In your design, the logical condition is not obvious. Why syscall_enter_from_user_mode() informed the syscall will be skipped but the syscall handler will be called when syscall number is invalid? The users need to think two things to get result: a) -1 means skip b) -1 < 0 in signed integer, so the skip condition is always a invalid syscall number.
In may way, the users only need to think one thing: The syscall_enter_from_user_mode() said -1 means the syscall should not be performed, so use it as a condition of reject directly. They just need to combine the informations that they get from API as the condition of control flow.
I'm all-in for simpler API usage! Maybe massage the syscall_enter_from_user_mode() (or a new one), so that additional syscall_get_nr() call is not needed?

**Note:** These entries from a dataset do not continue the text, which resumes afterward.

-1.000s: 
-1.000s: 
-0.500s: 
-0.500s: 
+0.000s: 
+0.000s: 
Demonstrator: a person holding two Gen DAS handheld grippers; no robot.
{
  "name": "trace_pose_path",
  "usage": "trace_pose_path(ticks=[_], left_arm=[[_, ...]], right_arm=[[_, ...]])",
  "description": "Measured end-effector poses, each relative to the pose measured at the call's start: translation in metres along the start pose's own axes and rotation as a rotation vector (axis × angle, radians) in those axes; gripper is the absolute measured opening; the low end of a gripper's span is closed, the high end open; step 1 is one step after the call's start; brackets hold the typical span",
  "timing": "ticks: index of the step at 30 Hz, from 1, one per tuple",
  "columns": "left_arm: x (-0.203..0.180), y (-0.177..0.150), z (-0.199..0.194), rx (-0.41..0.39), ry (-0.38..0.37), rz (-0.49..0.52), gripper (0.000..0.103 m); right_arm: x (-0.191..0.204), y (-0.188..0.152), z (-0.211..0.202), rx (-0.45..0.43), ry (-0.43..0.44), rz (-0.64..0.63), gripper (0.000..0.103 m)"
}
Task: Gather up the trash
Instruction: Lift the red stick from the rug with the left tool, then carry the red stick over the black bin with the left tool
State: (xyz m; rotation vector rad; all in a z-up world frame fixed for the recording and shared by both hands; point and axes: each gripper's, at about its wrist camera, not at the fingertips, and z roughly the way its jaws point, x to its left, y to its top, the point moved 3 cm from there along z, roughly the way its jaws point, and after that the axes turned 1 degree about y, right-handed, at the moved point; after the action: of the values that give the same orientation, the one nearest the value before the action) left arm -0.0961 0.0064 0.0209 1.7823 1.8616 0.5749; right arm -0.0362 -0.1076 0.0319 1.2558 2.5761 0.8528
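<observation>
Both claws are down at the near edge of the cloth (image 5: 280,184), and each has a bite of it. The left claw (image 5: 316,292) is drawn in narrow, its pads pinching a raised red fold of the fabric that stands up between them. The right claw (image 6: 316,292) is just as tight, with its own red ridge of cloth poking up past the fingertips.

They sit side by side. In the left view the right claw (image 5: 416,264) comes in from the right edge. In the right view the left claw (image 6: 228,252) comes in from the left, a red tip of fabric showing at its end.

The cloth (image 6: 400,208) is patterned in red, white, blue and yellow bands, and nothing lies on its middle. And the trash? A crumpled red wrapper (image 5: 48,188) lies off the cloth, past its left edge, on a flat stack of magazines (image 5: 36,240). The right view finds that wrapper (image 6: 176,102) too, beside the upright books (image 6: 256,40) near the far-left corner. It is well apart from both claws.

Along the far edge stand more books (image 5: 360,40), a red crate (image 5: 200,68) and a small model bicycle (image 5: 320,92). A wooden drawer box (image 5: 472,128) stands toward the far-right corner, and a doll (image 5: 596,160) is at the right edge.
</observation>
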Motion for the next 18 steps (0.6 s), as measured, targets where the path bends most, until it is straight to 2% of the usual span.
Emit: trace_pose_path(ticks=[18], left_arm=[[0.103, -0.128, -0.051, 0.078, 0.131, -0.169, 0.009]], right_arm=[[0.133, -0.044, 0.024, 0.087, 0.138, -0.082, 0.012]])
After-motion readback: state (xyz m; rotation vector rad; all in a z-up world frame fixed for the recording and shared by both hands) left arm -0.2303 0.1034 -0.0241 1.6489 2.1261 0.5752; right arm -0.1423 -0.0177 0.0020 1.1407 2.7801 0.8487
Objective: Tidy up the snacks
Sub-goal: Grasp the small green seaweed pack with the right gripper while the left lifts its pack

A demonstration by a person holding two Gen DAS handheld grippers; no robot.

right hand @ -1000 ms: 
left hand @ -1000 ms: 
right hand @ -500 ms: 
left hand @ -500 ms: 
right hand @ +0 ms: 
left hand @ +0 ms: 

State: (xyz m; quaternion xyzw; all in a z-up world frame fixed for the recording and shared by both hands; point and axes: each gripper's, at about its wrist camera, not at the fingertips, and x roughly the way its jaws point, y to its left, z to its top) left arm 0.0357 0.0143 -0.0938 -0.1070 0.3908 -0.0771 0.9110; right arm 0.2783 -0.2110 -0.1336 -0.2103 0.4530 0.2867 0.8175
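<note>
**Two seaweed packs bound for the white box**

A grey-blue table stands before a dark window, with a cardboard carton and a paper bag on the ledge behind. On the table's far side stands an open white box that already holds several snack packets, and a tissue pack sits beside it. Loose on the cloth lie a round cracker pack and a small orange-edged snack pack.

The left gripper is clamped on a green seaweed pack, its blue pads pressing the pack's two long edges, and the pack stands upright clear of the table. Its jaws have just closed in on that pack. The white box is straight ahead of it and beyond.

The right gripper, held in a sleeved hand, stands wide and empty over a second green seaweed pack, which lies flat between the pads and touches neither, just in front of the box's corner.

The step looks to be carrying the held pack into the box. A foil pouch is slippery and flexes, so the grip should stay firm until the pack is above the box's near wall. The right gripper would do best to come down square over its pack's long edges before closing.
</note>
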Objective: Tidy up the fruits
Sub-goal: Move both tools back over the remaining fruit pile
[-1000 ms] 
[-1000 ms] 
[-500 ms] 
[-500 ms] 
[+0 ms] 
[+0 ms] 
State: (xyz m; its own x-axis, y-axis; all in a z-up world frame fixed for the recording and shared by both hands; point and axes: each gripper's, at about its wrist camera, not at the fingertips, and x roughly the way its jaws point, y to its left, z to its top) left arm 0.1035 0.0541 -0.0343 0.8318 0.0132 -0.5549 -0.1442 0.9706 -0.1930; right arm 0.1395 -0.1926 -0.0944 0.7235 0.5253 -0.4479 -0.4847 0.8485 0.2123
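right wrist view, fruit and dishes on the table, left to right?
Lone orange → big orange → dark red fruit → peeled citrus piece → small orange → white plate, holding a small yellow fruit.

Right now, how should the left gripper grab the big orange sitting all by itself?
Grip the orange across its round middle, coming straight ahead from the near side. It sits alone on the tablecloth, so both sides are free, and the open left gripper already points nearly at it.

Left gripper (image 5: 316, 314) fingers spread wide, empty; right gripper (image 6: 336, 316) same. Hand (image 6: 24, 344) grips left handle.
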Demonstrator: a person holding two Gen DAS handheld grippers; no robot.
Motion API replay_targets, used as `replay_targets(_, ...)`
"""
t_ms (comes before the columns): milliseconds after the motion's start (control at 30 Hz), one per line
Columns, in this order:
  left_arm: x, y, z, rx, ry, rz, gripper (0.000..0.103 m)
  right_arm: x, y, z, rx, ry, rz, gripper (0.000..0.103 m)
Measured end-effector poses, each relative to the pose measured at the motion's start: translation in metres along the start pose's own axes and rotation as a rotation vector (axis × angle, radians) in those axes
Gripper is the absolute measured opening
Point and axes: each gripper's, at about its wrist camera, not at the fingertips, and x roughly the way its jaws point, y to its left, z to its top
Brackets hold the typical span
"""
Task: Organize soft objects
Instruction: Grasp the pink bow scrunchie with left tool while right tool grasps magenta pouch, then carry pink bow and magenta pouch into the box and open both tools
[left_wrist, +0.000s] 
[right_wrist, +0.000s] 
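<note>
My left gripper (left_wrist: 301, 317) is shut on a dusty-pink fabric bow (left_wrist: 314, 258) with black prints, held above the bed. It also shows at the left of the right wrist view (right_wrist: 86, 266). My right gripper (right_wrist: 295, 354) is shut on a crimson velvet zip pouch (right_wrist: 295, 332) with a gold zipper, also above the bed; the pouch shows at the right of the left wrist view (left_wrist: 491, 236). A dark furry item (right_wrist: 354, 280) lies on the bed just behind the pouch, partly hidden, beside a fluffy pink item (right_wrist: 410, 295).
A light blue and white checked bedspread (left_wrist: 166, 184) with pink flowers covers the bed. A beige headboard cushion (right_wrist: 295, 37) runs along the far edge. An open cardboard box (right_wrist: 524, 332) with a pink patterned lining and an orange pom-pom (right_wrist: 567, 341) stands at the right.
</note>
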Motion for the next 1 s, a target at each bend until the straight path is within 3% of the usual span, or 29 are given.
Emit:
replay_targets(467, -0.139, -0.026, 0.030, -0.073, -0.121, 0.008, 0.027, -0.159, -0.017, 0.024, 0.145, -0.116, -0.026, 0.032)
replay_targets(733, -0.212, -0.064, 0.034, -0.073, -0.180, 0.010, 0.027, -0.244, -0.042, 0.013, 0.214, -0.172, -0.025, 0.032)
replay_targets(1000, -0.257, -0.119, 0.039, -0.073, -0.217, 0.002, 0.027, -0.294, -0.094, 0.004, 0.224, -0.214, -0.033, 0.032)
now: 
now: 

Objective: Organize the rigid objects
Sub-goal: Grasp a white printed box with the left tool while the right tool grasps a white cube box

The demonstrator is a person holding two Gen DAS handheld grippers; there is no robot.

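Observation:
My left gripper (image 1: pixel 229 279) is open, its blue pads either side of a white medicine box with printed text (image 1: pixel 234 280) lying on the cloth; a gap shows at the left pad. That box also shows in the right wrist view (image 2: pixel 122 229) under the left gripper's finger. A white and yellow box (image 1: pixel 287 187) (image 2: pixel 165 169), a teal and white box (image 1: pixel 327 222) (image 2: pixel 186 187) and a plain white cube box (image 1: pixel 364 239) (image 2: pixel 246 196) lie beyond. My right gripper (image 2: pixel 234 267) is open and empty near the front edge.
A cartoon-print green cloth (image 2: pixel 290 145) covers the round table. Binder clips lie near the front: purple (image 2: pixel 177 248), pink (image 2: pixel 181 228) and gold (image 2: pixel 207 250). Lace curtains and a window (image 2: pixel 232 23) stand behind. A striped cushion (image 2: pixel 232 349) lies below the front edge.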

It's completely unclear to me what the actual problem is. The flow how this works on all architectures is:
regs->orig_a0 = regs->a0 regs->a0 = -ENOSYS; nr = syscall_enter_from_user_mode(....); if (nr >= 0) regs->a0 = nr < MAX_SYSCALL ? syscall(nr) : -ENOSYS;
If syscall_trace_enter() returns -1 to skip the syscall, then regs->a0 is unmodified, unless one of the magic operations modified it.
If syscall_trace_enter() was not active (no tracer, no seccomp ...) then regs->a0 already contains -ENOSYS.
So what's the exact problem?
It's a mix of calling convention, and UAPI: * RISC-V uses a0 for arg0 *and* return value (like arm64). * RISC-V does not expose orig_a0 to userland, and cannot easily start doing that w/o breaking UAPI.
Now, when setting a0 to -ENOSYS, it's clobbering arg0, and the ptracer will have an incorrect arg0 (-ENOSYS).